_What the task asks_
Exactly as shown, give the full listing again.

_Data_

==============================

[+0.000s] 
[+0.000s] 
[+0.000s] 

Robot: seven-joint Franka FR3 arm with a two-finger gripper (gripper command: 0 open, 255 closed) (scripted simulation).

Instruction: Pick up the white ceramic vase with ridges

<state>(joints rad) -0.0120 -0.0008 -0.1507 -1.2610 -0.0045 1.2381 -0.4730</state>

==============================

_Solution for this problem_
[+0.000s] 
[+0.000s] 
[+0.000s] 

Robot: seven-joint Franka FR3 arm with a two-finger gripper (gripper command: 0 open, 255 closed) (scripted simulation).

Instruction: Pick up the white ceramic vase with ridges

<state>(joints rad) -0.0120 -0.0008 -0.1507 -1.2610 -0.0045 1.2381 -0.4730</state>

The answer to this exercise is complete.